- [WORK ORDER]: Your answer must be a single number: how many lines in the records include the word "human".

--- GIVEN ENTRIES Enclosed Below ---

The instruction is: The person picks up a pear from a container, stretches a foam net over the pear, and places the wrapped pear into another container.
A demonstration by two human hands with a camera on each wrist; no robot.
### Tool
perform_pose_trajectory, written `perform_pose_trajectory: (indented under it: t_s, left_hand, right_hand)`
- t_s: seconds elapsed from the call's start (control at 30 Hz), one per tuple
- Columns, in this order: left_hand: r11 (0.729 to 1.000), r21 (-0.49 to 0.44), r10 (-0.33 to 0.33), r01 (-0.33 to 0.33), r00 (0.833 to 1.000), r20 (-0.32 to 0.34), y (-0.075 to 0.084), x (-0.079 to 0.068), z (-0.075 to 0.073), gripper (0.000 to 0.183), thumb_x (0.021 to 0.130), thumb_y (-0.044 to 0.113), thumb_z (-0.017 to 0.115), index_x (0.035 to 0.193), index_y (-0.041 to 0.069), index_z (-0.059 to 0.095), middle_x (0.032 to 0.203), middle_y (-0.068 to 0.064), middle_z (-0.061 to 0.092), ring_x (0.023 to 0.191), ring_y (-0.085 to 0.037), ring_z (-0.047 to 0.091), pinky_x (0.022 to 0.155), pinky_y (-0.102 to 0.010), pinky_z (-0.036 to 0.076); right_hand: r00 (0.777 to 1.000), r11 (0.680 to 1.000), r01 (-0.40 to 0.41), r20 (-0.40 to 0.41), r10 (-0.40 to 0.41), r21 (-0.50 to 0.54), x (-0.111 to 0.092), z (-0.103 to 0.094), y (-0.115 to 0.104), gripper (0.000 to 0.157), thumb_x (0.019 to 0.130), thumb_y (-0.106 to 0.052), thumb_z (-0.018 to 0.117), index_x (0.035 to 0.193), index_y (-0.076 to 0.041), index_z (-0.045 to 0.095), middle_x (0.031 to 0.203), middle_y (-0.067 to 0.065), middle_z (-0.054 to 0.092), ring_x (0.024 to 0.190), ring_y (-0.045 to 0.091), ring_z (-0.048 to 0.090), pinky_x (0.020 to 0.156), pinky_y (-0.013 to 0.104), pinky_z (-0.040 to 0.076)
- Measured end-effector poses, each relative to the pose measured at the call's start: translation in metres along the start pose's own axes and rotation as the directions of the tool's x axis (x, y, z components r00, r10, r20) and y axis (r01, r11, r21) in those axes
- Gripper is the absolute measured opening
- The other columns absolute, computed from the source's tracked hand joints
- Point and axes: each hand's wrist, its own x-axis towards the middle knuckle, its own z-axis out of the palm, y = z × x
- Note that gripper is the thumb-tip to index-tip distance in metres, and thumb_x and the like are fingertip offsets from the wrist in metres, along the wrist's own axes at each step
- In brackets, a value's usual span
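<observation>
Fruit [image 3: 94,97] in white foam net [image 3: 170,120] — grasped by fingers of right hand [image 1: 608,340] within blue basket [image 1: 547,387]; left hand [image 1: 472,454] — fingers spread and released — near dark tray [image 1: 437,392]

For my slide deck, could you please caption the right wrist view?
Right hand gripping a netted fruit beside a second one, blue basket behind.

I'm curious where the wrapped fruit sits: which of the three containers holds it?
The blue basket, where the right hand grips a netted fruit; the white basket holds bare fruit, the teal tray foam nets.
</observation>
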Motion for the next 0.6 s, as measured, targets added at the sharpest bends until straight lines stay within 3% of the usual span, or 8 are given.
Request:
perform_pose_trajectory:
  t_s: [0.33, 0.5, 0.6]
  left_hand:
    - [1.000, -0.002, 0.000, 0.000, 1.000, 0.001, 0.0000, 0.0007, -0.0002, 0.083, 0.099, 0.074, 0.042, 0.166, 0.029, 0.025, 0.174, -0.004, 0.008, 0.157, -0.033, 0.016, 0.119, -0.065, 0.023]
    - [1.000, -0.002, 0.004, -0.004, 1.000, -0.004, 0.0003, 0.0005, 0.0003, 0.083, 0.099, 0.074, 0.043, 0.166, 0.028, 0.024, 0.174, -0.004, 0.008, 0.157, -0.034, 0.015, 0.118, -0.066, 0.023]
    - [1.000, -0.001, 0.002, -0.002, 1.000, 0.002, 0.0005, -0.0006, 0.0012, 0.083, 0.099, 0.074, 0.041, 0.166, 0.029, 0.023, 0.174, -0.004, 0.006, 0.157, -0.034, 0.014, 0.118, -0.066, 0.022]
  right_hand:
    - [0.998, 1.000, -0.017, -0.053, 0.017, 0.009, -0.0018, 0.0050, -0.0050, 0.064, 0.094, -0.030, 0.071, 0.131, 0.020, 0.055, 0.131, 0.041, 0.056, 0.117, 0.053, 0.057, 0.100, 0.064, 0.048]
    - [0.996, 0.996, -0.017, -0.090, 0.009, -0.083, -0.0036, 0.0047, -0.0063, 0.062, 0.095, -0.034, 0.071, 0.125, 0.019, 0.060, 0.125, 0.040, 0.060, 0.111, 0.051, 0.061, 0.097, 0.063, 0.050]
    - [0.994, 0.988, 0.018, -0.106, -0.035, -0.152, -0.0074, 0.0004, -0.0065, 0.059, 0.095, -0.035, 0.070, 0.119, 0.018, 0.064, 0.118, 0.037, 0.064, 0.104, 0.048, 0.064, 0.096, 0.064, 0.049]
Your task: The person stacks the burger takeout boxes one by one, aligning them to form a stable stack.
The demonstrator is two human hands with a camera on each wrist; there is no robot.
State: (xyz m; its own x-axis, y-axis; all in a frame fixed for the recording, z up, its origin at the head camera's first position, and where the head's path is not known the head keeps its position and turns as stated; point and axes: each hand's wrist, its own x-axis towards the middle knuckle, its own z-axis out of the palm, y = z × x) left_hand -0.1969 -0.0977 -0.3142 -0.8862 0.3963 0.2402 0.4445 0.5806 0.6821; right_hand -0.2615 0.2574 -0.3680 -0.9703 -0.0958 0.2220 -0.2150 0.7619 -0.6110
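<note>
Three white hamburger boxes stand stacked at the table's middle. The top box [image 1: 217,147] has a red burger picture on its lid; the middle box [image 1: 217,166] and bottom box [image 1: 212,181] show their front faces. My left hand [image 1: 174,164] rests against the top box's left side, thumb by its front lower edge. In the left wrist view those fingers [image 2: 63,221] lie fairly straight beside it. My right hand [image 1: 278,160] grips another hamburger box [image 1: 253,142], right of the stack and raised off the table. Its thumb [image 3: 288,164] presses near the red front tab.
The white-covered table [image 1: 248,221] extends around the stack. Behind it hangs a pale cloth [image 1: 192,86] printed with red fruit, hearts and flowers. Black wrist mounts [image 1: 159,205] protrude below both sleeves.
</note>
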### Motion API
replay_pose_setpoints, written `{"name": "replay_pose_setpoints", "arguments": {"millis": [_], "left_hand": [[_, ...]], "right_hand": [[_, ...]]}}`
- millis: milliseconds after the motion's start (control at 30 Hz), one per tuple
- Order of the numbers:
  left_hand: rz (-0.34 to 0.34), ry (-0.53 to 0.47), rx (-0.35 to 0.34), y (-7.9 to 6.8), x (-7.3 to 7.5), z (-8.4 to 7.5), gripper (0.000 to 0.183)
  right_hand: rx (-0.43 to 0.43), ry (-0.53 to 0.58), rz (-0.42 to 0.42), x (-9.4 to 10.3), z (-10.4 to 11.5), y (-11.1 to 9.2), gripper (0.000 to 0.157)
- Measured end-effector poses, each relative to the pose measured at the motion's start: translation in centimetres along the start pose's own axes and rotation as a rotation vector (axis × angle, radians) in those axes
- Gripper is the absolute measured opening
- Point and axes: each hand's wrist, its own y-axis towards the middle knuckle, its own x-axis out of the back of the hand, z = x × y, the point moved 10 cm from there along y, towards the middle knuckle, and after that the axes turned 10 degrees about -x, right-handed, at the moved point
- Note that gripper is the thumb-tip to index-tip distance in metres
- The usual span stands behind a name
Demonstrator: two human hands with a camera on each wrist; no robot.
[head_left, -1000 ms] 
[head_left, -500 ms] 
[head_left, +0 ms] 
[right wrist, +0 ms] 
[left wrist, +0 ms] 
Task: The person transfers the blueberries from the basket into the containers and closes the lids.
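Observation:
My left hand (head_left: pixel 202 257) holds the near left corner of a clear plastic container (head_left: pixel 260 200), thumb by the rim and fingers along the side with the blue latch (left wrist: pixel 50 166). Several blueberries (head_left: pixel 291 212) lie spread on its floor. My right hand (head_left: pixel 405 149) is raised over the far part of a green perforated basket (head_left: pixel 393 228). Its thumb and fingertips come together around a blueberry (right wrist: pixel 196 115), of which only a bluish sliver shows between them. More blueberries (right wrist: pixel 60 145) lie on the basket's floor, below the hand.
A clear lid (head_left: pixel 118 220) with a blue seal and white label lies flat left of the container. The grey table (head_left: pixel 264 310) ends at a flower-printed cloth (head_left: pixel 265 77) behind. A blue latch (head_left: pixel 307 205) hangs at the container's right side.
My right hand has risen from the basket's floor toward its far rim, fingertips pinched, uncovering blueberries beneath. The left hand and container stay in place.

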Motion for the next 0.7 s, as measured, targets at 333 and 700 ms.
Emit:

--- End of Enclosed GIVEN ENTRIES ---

- [FINISHED EXERCISE]: 3